Лабиринт - страница 12

стр.

Играть на гитаре Николай Тихонович не умел. Но принес ее в роскошном кожаном чехле, с бантом, как у первоклассницы. Всякий раз, когда отчим снимал инструмент со стены, повторялось одно и то же. Короткими толстыми пальцами он картинно перебирал струны, брал несколько заученных раз и навсегда аккордов и исполнял всего лишь один куплет романса. Потом по-детски пояснял, что не в состоянии исполнить романс до конца, потому что ускользнуло прежнее настроение. Принимался за другой романс, но настроение снова менялось, и тогда утомительно нудное представление продолжалось стихами.

— Соня! — снова незнакомым сердитым голосом позвала ее мама. — Вставай! Николай Тихонович опоздает на ответственное совещание!

Раньше мама никогда так нервно не разговаривала с ней. И, заражаясь от мамы нервозностью, Соня почти выкрикнула:

— Так оставьте же меня, пожалуйста, чтобы я могла одеться! — и сама испугалась несвойственной ей грубой отваги.

— Подумайте только, какие нежности! — криво усмехаясь, воскликнул отчим, умеющий приторно-сладким голоском выплескивать из себя любые гнусности, — Я готов уважать ваши тонкие переживания, барышня, но и вы извольте помнить о наших надобностях…

Как только удается ему выражаться так витиевато и туманно? Но главное, мама сказала: «Не считаешься с нами» — и Тихонович повторил за ней: «Извольте помнить о наших надобностях». Они, выходит, одно целое, а она только мешает им. Этот толстый, ничтожный, наверняка неискренний человек отнял у нее маму, разрушил их крепость, сокрушил последний ее оплот среди осаждающих со всех сторон неприятностей. И ей остается только одно — провалиться в пропасть, как обещает нелепый ночной кошмар…

Соня отказалась от завтрака, ее знобило при мысли, что она должна переступить порог класса, в котором на глазах у всех над ней надругался поганый Пупок, а она не сумела защитить себя, да еще и на общее посмешище свалилась как полная идиотка в обморок. Но что же ей делать? Куда как не в школу ей идти, пока она жива?..

И Сонечка потащилась в школу, словно на плаху.

Школьные уроки никогда не доставляли ей удовольствия. Она с детства часами просиживала над книжками, ей радостно было узнавать новое, но в школе преподавали так скучно, а спрашивали заданное как на следствии, и пропадал всякий интерес к учению.

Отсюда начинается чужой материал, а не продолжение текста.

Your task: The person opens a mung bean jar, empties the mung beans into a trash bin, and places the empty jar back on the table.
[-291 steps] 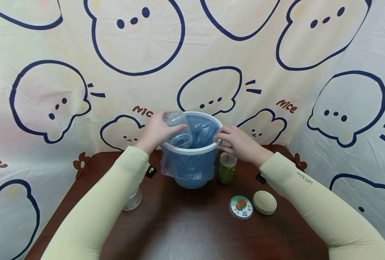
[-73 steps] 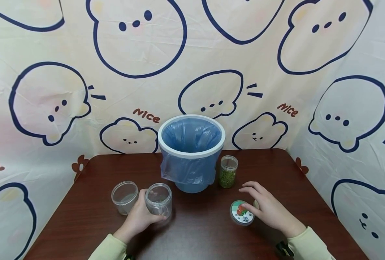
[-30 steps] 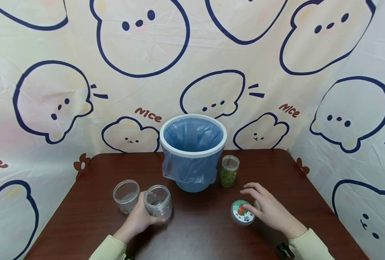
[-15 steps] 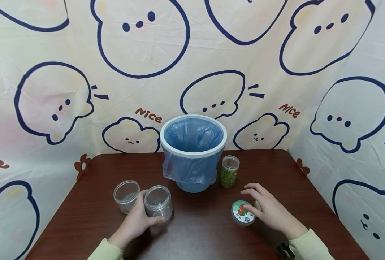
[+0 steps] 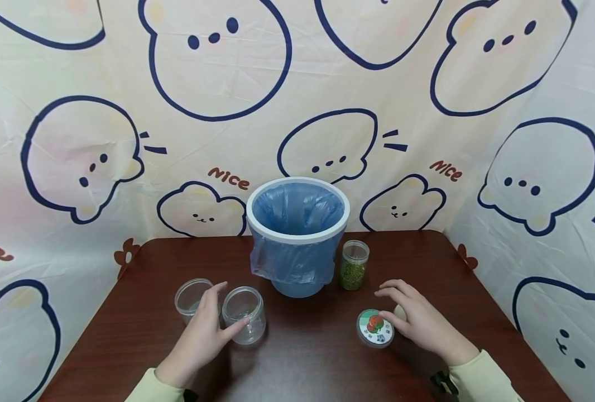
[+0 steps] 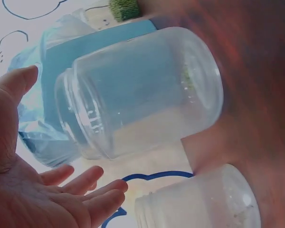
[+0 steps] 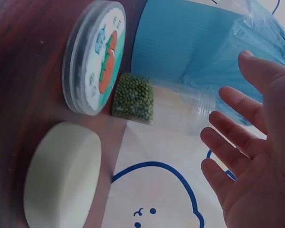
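Note:
My left hand (image 5: 197,338) hovers beside a clear screw-top jar (image 5: 252,326), its fingers spread and relaxed. In the left wrist view a gap shows between that palm and the jar's threaded mouth. Partly behind the left fingers stands a second clear jar (image 5: 189,298), also without a lid. Over on the right, my right hand (image 5: 423,326) is held with loose fingers above two lids and grips nothing. One is a round lid (image 5: 375,329) with a red-and-green picture; the other is a thick cream round lid (image 7: 61,175), mostly hidden by the hand in the head view.
A blue bin (image 5: 300,287) with a white rim and a blue plastic liner stands at the table's back middle. Right beside it is a clear jar (image 5: 353,273) partly filled with green beans. A patterned cloth (image 5: 217,78) hangs behind the dark brown table (image 5: 317,368).
Earlier my left hand held a clear jar over the bin, with my right hand at the rim. The left hand has just let go of the jar on the table and drawn back left.

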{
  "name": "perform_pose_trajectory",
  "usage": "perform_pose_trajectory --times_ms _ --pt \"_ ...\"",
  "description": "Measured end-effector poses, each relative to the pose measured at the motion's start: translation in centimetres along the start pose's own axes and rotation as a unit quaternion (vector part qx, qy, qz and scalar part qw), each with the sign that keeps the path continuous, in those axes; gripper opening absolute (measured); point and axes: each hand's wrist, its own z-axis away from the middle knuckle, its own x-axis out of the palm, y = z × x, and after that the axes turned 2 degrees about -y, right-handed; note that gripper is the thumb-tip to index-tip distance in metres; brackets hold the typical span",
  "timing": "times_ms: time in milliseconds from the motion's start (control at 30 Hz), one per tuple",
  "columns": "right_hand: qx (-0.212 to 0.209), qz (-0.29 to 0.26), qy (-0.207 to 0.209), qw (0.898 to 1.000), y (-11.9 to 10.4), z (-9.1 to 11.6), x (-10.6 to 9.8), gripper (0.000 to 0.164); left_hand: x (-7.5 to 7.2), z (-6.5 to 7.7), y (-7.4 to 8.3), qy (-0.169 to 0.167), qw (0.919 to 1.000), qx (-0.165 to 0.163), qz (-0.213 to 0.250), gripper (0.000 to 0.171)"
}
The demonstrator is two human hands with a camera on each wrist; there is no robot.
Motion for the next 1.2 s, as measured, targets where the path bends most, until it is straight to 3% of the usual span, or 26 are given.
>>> perform_pose_trajectory --times_ms 133,300,533,700,967,1200 --pt "0.002 -0.002 0.014 1.0 0.2 -0.2 -0.5 0.033 -0.4 -0.4 0.5 0.009 0.9998 0.017 0.006 0.077" --pt "-0.007 -0.005 0.031 0.999 0.3 -1.1 -1.2 0.026 -1.0 -1.1 1.3 0.019 0.9996 0.013 0.018 0.061" --pt "-0.018 -0.01 0.076 0.997 0.5 -2.6 -2.1 0.023 -1.6 -2.2 2.7 0.003 0.9993 0.012 0.034 0.053" --pt "-0.032 -0.012 0.1 0.994 0.4 -4.0 -2.1 0.02 -1.7 -2.9 3.8 0.008 0.9985 0.035 0.042 0.041" --pt "-0.017 -0.031 0.097 0.995 -0.2 -7.3 -1.1 0.023 -1.1 -3.6 5.3 0.014 0.9951 0.071 0.068 0.033" --pt "0.033 -0.022 0.076 0.996 -0.6 -9.3 -0.1 0.038 0.2 -3.7 6.2 0.004 0.9941 0.085 0.067 0.035"
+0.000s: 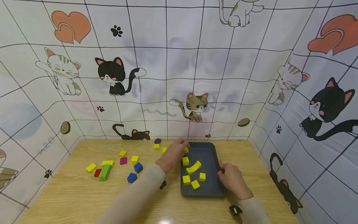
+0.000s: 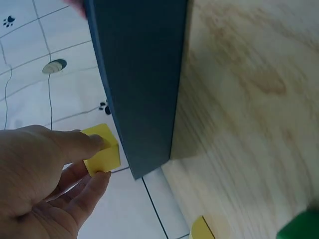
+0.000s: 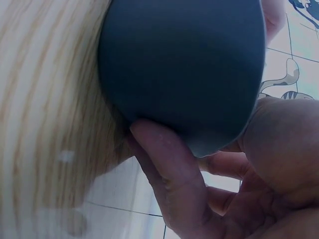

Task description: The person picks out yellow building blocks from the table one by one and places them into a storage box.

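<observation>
My left hand (image 1: 174, 155) is at the far left rim of a dark grey tray (image 1: 207, 158). In the left wrist view, its thumb and fingers pinch a yellow cube (image 2: 107, 157) just beside the tray wall (image 2: 142, 74). On the tray's right side my right hand (image 1: 232, 179) grips the rim; the right wrist view shows the thumb and fingers around the tray wall (image 3: 179, 64). Several yellow cubes (image 1: 186, 180) and a wavy yellow block (image 1: 194, 167) lie inside the tray, mostly to the left.
Left of the tray lie loose blocks: blue cubes (image 1: 138, 167), yellow blocks (image 1: 135, 160), a magenta cube (image 1: 123, 161), a green block (image 1: 104, 172) and a red one (image 1: 97, 173). A purple block (image 1: 157, 141) sits by the back wall. Cat-patterned sheets enclose the wooden table (image 1: 70, 199).
</observation>
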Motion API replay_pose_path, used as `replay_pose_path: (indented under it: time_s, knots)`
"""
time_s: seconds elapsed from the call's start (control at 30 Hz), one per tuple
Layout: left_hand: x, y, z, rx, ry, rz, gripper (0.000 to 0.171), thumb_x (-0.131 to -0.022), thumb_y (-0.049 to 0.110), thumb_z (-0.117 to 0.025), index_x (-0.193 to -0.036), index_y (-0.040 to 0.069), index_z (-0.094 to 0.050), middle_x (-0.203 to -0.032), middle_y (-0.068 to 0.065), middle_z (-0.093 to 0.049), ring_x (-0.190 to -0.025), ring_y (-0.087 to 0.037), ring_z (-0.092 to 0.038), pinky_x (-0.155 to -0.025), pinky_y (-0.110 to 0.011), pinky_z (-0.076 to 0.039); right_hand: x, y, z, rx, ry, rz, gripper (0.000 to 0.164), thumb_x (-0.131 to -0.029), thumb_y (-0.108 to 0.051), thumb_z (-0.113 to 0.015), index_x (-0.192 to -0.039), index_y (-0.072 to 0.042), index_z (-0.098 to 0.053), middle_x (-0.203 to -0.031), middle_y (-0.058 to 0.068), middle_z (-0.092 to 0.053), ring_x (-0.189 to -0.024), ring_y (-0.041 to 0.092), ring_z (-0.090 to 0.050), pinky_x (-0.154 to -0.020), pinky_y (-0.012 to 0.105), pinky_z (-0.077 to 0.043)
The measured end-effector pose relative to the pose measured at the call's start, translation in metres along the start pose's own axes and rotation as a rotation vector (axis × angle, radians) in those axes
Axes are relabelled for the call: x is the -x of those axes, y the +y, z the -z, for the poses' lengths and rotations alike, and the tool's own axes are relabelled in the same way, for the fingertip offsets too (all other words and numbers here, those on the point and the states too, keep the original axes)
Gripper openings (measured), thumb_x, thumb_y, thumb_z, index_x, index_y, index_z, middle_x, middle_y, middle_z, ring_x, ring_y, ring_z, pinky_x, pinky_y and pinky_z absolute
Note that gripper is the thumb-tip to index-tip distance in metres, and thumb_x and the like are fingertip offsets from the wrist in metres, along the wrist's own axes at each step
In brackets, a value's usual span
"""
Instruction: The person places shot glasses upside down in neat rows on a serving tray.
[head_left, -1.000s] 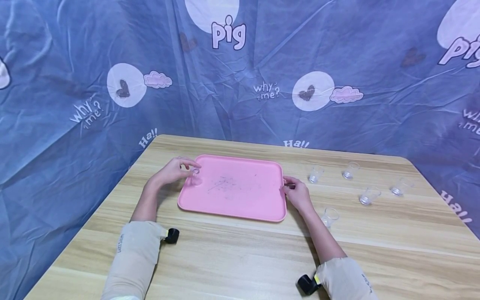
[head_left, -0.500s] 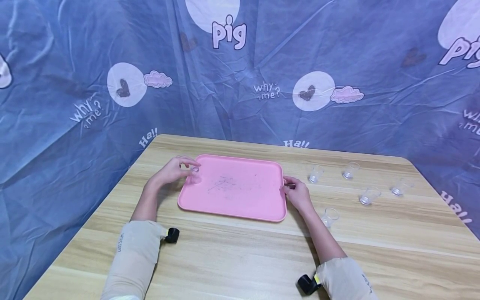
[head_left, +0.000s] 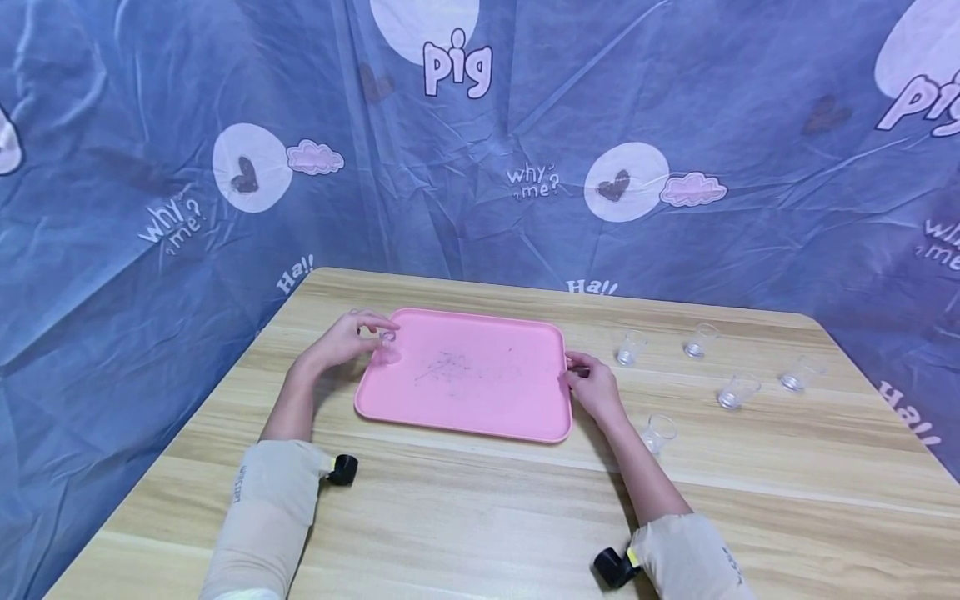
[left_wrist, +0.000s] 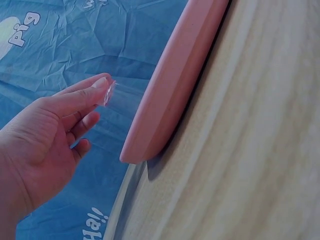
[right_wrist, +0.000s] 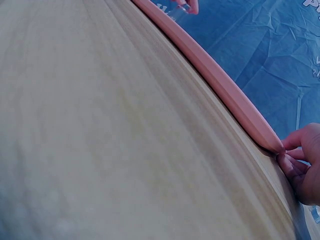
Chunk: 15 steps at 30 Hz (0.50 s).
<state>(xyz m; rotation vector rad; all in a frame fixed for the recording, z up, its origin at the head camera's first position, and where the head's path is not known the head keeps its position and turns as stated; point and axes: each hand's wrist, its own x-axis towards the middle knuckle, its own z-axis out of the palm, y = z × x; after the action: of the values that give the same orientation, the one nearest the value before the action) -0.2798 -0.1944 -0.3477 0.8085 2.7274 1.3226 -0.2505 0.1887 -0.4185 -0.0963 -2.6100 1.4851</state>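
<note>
My left hand (head_left: 347, 337) is at the left end of a pink tray (head_left: 487, 408), pinching a small clear shot glass (head_left: 387, 352) between thumb and fingertips. In the left wrist view the thick base of the shot glass (left_wrist: 120, 97) is at my fingertips, and its mouth points down into the tray, so it is upside down. The tray wall hides its lower end there. My right hand (head_left: 595, 387) grips the tray's right edge, thumb and fingers around the rim, as the right wrist view also shows at the tray's corner (right_wrist: 265, 137).
Several more clear glasses stand on the wooden table (head_left: 465, 508) to the right. The closest glass (head_left: 660, 433) is beside my right forearm; another glass (head_left: 632, 348) stands just past the tray's right side. A blue printed cloth (head_left: 480, 208) hangs behind the table.
</note>
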Motion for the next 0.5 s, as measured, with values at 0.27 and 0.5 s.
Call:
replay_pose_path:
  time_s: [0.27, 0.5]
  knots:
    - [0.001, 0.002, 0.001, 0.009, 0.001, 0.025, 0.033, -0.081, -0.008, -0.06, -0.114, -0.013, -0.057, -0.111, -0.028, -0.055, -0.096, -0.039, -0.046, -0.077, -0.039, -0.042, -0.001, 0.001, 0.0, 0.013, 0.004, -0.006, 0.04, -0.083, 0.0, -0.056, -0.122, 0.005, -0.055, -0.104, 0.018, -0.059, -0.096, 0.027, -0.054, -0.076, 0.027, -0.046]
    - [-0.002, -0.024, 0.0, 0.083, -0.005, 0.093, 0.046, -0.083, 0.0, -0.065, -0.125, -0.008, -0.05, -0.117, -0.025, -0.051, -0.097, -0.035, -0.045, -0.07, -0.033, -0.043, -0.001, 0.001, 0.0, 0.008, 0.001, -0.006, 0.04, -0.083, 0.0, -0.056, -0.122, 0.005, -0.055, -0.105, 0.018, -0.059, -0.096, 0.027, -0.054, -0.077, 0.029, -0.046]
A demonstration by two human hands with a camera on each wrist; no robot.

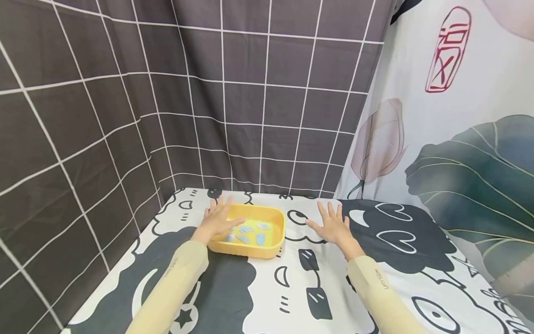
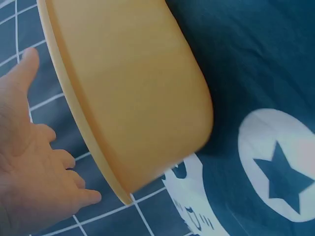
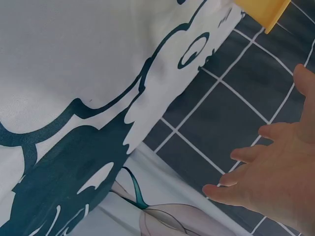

Все школьные годы Сонечка насильно заставляла себя привыкнуть к постоянным учительским назиданиям и одергиванию по пустякам, но все равно, как и в первый день, вздрагивала от окриков и грубых команд.

Среди одноклассников Соня чувствовала себя чужой, лишней, терялась, когда вокруг нее шумели и дрались, и немела, если кто-нибудь отпускал в ее адрес колкость, особенно во время ответа у доски. Это знали и этим пользовались.

Стоило ей оговориться, скажем, в слове «километр» вместо последнего слога сделать ударение на букве «о», и Лина как змея шипела со своей последней парты: «Вот деревенщина!», а все, словно только и ждали сигнала, разражались издевательским смехом. Математичка всегда почему-то торопила Соню, будто опаздывала на последний рейс самолета, а Соня, как ни старалась, соображала медленно и, даже найдя правильное решение, путалась в цифрах или каких-нибудь незначительных мелочах, и тогда вся Линина свора набрасывалась на нее с диким воем: «Шестеренки не крутятся!», «Шариков не хватает!», «Смажь мозги, Сиротка, уши заложило от скрипа!». И учительница, зачастую подыгрывая наглой компании, гаденько ухмылялась: «Твой паровоз, Чумакова, не летит вперед, у него все время остановка! (Такая она остроумная!) И причесочка у тебя, прямо скажу, какая-то нелепая…»

Тут уж Вика просто взвизгивала от восторга: «Господи, как не понять, да она же щеголяет своими ослиными ушками!» — и Соня тонула в волнах гомерического хохота.

От обид и издевок Соня так изнервничалась, что любая неосторожная шуточка все чувствительнее ранила душу. Сейчас, с трудом поднимаясь по крутой лестнице на верхний этаж, в свой класс, Соня ждала, что вот-вот над ее головой хлыстом просвистит оскорбительное словцо.

— Эй, Чумка! (Соня вздрогнула, сжалась — начинается…) Что плетешься, как старая кляча? — Настигающий ее звонкий голос принадлежал Арине, и напряжение отпустило Соню. — Похиляли по-быстрому! Ну! — Ловко подхватив Соню сзади под локти и тараня всех, кто некстати подвертывался на их пути, Арина почти понесла Соню впереди себя наверх, а Аринина сумка, висевшая на плече, ритмично, в такт шагам, колотила Соню в бок.